En el ámbito del Instituto, entre 1986 y 1991 estuvo al frente de los Études Lasalliennes, en París (Francia), siempre dispuesto a ofrecer conferencias y orientar retiros espirituales en diversas las regiones lasalianas. Asimismo, hizo parte del equipo que diseñó las SIEL y fue docente en una de ellas, en 1991.

De regreso a Cuba

Con todo, el regreso de los Hermanos a Cuba, en 1987, había sembrado en el Hno. Miguel grandes esperanzas y expectativas frente a la posibilidad de colaborar en la misión lasaliana en su país. Su sueño se hizo realidad cuando fue enviado a Santiago de Cuba en 1998, donde lideró la pastoral arquidiocesana, dirigió la pastoral juvenil y, de modo particular, coordinó la asamblea diocesana en 1999, entre muchas otras contribuciones que lo llevaron a asesorar la planificación pastoral y las asambleas de otras diócesis y de la propia Conferencia Episcopal, permaneciendo siempre cercano a los jóvenes y al Pueblo de Dios, acompañando las multitudinarias peregrinaciones al Santuario Nacional de la Virgen de la Caridad del Cobre, patrona de Cuba.

También fue testigo y actor fundamental de la visita de Juan Pablo II a Cuba, del 25 al 28 de enero de 1998, desde su rol de responsable de la pastoral juvenil a nivel nacional. Fue un momento inédito para la Iglesia, pues era el primer pontífice en realizar un viaje apostólico a la isla, amén de su profundo significado pastoral en medio de la revolución cubana que ya completaba cuatro décadas.

Consejero General

Allí se encontraba el Hno. Miguel cuando fue elegido Consejero General del Instituto durante el primer periodo del Hno. Álvaro Rodríguez Echeverría como Superior General (2000 – 2007).

En ese tiempo, su misión como consejero se orientó, sobre todo, al acompañamiento de la Región Latinoamericana Lasallista (RELAL) y al proceso que llevó a la publicación del documento Ser Hermanos hoy, entre muchas otras labores que le fueron confiadas.

Al concluir su servicio como consejero regresó a los Estados Unidos donde continuó colaborando con la pastoral hispana en la arquidiócesis de Filadelfia, con la educación religiosa en la arquidiócesis de Newark y con la oficina de Asuntos internacionales e interculturales de la Universidad La Salle de Filadelfia, en calidad de consultor, hasta 2015.

Sus últimos años (2015 – 2024) los vivió en la residencia De La Salle Hall, en Lincroft NJ, donde afrontó con espíritu de fe y coraje la enfermedad de Parkinson que fue evidenciando un deterioro neurológico progresivo. “Su capacidad para comunicarse y conectar con casi todo el mundo se vio tristemente limitada, y se volvió silencioso”, comentan los Hermanos del DENA en su obituario. “Sus ojos brillantes y su sonrisa amable permanecieron”, añaden.

Pascua

El Hno. Miguel celebró su Pascua en la paz del Señor el pasado 4 de enero. La noticia de su fallecimiento ha sido sensible para todo el mundo lasallista. Su legado teológico pastoral y espiritual seguirá alentando la vida y misión de los lasalianos.
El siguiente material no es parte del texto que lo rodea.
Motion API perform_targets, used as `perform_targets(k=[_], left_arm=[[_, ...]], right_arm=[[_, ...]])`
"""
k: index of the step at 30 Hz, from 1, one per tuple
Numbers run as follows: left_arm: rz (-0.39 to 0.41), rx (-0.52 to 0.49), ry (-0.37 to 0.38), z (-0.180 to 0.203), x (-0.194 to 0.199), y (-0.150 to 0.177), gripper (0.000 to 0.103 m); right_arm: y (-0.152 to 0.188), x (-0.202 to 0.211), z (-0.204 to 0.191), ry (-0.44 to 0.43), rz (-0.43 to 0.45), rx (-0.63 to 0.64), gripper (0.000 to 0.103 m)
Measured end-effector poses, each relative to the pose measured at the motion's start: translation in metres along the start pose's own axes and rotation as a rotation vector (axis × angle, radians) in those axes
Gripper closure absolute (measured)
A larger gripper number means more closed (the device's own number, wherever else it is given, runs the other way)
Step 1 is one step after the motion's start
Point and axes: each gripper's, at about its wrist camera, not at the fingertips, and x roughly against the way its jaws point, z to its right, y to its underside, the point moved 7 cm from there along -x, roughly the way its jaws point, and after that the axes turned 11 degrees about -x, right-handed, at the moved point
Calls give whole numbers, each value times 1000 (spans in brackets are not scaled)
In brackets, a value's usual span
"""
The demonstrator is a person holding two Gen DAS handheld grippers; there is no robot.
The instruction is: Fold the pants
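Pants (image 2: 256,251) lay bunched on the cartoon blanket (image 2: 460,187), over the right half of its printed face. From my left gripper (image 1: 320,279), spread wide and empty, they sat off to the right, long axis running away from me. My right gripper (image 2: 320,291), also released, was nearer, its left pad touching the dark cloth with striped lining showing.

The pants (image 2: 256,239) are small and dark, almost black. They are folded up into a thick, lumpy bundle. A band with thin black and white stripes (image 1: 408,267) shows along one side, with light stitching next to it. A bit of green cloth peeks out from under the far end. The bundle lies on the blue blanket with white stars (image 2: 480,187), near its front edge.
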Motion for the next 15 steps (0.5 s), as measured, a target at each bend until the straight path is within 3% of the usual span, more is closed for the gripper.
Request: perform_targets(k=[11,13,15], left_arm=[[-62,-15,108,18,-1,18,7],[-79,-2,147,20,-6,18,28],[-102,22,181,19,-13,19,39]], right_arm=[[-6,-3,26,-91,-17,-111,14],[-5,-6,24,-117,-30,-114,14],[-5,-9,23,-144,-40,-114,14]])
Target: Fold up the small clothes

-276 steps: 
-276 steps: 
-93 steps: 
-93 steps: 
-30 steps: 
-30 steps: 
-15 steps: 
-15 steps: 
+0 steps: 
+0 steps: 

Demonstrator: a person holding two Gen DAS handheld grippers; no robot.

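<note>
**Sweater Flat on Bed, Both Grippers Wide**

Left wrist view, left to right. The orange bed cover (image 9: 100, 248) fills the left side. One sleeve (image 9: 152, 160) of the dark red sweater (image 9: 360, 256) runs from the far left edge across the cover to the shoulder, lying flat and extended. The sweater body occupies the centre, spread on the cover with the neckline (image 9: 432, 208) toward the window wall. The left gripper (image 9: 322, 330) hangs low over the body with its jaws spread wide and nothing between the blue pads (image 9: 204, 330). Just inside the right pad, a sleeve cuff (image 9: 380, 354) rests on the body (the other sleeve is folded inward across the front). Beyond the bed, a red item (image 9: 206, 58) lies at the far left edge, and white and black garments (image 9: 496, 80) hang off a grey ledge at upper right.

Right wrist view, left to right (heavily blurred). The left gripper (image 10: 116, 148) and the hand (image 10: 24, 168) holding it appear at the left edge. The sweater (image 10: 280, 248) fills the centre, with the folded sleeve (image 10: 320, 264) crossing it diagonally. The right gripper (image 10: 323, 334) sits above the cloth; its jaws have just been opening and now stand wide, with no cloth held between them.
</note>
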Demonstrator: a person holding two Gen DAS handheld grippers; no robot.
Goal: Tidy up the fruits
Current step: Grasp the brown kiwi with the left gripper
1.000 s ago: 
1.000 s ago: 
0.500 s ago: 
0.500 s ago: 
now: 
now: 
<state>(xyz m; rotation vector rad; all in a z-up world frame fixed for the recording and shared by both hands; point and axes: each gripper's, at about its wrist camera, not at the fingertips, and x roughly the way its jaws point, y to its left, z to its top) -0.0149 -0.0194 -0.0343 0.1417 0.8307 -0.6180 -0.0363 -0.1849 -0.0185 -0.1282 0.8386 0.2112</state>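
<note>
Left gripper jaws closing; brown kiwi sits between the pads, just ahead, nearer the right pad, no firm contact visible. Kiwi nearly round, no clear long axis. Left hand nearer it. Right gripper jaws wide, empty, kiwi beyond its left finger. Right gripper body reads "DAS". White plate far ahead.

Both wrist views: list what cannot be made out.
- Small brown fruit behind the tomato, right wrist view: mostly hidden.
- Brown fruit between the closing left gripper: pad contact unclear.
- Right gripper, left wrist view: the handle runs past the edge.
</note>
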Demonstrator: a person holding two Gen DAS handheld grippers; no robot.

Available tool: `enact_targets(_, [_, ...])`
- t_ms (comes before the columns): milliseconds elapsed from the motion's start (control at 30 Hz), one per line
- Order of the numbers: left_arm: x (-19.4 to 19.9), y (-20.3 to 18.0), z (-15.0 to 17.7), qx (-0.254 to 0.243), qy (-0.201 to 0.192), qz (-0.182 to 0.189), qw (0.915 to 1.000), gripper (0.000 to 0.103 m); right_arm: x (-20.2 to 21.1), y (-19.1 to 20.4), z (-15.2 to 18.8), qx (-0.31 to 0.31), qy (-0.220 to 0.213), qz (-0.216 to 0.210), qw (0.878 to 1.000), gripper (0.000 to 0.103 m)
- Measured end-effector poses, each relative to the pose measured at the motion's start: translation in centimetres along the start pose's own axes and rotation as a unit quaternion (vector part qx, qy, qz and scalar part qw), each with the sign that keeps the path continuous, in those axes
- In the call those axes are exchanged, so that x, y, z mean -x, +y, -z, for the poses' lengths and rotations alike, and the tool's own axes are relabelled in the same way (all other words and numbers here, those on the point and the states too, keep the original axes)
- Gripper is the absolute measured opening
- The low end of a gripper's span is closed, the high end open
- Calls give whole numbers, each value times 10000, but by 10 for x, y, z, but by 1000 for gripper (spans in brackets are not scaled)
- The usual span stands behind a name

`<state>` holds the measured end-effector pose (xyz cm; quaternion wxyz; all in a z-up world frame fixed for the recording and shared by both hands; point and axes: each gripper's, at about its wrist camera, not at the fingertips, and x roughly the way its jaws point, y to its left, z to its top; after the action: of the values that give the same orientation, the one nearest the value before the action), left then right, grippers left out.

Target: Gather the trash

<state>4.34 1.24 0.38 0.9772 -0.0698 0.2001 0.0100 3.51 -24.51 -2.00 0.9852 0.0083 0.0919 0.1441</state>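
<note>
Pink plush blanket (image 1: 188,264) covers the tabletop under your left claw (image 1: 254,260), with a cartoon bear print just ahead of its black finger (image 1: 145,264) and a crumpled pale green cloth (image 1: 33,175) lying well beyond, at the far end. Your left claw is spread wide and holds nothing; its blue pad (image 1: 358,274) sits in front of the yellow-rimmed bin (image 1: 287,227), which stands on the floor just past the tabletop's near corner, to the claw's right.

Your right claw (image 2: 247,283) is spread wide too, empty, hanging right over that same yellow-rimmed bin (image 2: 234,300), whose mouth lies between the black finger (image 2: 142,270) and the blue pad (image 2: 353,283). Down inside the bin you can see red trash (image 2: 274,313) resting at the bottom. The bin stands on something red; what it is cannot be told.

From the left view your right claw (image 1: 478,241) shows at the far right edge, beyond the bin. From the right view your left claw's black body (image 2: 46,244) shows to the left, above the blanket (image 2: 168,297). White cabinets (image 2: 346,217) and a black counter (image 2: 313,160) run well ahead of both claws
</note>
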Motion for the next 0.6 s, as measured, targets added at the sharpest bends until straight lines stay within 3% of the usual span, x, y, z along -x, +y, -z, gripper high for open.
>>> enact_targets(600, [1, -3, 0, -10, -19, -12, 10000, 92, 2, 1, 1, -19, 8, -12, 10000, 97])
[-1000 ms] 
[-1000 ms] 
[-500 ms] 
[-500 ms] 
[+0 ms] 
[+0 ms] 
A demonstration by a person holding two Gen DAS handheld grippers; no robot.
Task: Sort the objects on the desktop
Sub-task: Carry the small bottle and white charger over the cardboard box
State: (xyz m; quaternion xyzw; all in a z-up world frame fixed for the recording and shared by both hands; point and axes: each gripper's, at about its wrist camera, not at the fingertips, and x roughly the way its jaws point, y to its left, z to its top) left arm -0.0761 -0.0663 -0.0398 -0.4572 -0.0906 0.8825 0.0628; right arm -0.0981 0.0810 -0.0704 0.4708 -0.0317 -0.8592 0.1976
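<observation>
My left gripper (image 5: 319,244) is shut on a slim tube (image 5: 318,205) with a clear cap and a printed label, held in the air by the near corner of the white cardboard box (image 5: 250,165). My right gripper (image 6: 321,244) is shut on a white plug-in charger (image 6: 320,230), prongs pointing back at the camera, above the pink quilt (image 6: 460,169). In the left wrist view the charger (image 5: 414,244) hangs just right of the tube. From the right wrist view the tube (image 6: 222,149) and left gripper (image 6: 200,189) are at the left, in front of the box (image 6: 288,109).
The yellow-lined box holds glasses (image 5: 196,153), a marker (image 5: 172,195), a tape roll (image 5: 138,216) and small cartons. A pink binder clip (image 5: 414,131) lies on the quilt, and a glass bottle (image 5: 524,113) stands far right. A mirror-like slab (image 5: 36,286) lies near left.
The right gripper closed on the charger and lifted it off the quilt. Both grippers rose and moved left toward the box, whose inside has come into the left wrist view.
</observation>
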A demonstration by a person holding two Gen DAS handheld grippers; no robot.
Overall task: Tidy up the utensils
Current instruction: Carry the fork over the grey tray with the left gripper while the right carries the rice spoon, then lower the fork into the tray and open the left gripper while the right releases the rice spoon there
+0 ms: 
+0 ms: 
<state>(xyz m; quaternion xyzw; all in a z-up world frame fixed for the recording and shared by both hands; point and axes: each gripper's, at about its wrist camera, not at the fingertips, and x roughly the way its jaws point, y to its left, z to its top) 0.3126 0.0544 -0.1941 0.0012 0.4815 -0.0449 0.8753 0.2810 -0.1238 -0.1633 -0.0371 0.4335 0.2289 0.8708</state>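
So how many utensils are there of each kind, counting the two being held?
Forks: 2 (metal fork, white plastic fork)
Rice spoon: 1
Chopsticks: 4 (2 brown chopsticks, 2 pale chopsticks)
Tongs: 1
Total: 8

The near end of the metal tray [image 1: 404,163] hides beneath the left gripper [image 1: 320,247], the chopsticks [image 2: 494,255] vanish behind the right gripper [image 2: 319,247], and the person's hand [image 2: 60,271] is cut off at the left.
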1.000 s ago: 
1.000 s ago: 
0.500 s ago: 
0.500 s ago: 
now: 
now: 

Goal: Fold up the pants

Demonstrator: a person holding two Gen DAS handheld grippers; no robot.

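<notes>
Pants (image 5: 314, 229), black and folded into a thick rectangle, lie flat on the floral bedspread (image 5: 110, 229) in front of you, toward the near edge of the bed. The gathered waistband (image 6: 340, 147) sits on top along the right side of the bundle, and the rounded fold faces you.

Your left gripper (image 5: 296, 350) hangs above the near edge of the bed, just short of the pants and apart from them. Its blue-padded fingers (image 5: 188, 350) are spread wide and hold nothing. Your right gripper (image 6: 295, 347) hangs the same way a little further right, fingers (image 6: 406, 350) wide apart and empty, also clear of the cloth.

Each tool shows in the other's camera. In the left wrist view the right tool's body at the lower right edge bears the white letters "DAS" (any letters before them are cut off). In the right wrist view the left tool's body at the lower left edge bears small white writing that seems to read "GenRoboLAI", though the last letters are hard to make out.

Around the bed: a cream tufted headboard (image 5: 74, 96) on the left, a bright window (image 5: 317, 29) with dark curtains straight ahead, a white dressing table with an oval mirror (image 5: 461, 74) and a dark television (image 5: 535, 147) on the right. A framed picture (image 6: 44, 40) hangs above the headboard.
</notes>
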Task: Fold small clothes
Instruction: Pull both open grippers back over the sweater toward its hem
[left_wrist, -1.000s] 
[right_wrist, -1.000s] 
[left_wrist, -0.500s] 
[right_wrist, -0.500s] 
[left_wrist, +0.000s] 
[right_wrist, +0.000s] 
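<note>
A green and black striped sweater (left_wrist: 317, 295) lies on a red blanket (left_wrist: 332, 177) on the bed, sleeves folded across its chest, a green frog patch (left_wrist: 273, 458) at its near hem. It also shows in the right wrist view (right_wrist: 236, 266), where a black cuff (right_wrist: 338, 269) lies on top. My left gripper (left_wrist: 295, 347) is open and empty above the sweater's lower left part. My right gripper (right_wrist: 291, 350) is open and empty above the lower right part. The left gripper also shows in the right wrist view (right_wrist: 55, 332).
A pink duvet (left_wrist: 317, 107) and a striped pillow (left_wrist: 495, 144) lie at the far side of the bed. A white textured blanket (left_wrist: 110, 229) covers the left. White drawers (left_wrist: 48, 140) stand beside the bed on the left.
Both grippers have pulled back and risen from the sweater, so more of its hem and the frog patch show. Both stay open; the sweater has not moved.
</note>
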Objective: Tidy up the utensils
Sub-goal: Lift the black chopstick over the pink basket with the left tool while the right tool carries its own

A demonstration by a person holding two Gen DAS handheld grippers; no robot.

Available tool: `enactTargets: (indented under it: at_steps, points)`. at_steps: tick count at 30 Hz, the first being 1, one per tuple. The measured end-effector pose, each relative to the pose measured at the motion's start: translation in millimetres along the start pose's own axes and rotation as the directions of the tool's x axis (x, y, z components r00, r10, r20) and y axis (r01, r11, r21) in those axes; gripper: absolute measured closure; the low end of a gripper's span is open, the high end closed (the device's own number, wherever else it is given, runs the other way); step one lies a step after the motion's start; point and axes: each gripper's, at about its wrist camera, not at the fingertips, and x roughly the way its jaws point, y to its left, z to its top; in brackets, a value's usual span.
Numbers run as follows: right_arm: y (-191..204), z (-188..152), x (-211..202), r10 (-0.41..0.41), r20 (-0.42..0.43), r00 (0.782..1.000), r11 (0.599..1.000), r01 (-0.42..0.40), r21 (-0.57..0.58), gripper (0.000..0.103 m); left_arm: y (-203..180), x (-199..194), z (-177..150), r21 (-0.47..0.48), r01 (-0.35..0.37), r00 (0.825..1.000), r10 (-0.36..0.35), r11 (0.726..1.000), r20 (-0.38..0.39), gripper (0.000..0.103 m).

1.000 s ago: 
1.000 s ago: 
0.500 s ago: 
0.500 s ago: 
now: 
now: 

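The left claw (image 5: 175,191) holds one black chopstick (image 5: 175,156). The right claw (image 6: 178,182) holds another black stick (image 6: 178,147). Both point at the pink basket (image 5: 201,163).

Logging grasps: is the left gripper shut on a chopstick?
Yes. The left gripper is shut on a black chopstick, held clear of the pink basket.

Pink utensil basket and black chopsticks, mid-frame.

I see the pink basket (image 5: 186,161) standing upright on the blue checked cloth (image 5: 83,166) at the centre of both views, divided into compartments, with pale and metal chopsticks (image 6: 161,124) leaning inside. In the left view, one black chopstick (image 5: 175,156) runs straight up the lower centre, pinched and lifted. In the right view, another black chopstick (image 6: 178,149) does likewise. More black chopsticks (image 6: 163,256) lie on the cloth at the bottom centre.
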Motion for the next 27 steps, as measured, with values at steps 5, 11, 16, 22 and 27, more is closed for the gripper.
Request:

La eucaristía de su funeral se celebrará el sábado 13 de enero a las 14:00 en la Capilla de la Universidad de La Salle de Filadelfia (1900 West Olney Avenue – Filadelfia PA 19141). El lunes 15 de enero tendrá lugar el entierro a las 11:30 en la Capilla De La Salle Hall (6001 Ammendale Road – Beltsville MD 20705). Sus restos reposarán en el Cementerio La Salle ubicado en De La Salle Hall.

Damos gracias a Dios por la vida y testimonio del Hno. Miguel Campos. QEPD.

 

“Los maestros brillarán como el resplandor del firmamento y los que enseñaron a muchos a ser justos, como las estrellas para siempre” (Dn 12, 3).

* Con informaciones de la Oficina de Gestión de Datos e Investigación del Instituto, y del Distrito del Este de Norteamérica (DENA).